We will work in partnership with local government to ensure that the people of Scotland continue to receive high-quality public services. We understand the challenging financial circumstances that local authorities are facing largely because of the cost of living crisis, so we have increased the resources that are available to local government by more than £793 million in 2023-24. It is, however, for locally elected representatives to make decisions on how best to deliver services in their communities.

Maurice Golden

The minister will be aware that Dundee has been without a local swimming pool since the Olympia shut down for repair in 2021. The facility was only opened in 2013 and yet taxpayers are now footing a £6 million repair bill. With so much disruption and money at stake, it is just common sense to hold an independent inquiry, so it is bizarre that the SNP-led council refuses to do that. Does the minister agree that Dundee residents deserve answers that only an independent inquiry can provide?

Joe FitzPatrick

I am well aware of the circumstances in Dundee and the challenges that it is facing. The council is working hard to make sure that people continue to have access to swimming facilities and is particularly focusing on making sure that children can learn to swim using the network of swimming pools in Dundee schools and the leisure facility in Lochee.
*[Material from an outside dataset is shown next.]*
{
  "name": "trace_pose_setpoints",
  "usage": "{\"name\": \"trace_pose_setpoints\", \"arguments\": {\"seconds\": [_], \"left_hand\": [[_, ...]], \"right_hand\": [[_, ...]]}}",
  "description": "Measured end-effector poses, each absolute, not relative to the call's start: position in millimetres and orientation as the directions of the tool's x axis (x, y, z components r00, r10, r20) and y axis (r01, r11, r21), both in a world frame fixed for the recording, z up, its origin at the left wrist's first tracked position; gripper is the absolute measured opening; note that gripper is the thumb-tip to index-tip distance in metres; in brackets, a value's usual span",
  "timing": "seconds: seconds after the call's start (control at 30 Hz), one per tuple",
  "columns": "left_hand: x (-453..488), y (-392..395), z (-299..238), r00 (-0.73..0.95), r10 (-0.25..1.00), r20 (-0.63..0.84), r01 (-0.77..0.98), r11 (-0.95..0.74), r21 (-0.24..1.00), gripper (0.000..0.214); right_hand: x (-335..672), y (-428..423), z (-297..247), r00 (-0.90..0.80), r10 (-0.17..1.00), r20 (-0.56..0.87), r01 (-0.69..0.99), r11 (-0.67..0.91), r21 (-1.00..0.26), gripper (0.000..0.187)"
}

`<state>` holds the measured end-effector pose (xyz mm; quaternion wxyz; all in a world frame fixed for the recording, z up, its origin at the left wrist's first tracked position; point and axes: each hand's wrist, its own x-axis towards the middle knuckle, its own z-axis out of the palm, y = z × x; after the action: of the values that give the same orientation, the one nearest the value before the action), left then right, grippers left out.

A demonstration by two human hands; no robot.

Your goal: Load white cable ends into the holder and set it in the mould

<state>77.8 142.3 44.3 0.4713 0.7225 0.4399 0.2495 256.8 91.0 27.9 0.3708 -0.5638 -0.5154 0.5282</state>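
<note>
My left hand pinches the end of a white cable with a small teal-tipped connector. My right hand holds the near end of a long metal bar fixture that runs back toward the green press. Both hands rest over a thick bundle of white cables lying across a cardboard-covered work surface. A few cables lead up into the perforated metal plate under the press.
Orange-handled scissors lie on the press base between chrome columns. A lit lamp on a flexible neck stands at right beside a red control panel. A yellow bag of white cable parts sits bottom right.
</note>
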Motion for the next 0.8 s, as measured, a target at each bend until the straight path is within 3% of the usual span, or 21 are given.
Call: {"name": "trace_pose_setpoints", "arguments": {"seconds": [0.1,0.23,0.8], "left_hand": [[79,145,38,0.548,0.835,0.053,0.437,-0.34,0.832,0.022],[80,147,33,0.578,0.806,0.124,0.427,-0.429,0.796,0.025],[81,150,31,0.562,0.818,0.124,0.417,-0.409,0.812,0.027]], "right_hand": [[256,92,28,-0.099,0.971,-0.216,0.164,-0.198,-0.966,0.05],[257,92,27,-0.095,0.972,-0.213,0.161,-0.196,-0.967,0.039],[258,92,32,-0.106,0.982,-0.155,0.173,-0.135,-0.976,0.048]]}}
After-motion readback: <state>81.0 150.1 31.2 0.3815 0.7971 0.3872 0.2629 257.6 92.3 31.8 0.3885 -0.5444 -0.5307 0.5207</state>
On the point about scrutiny and an independent inquiry, the matter has rightly been scrutinised by the council’s scrutiny committee, which is led by opposition councillors. The convener of that committee is the leader of the Labour group and the two deputy conveners are the leaders of the Liberal Democrat group and the Conservative group. If we are talking about independent scrutiny, I cannot see how an opposition-led committee has not managed to do that.

That said, I absolutely get that people are frustrated and I am hopeful that it will not be too long before the Olympia reopens.

The Deputy Presiding Officer

Thank you, minister. That concludes portfolio questions on social justice, housing and local government. There will be a short pause before we move on to the next item of business to allow the front-bench teams to change position, should they so wish.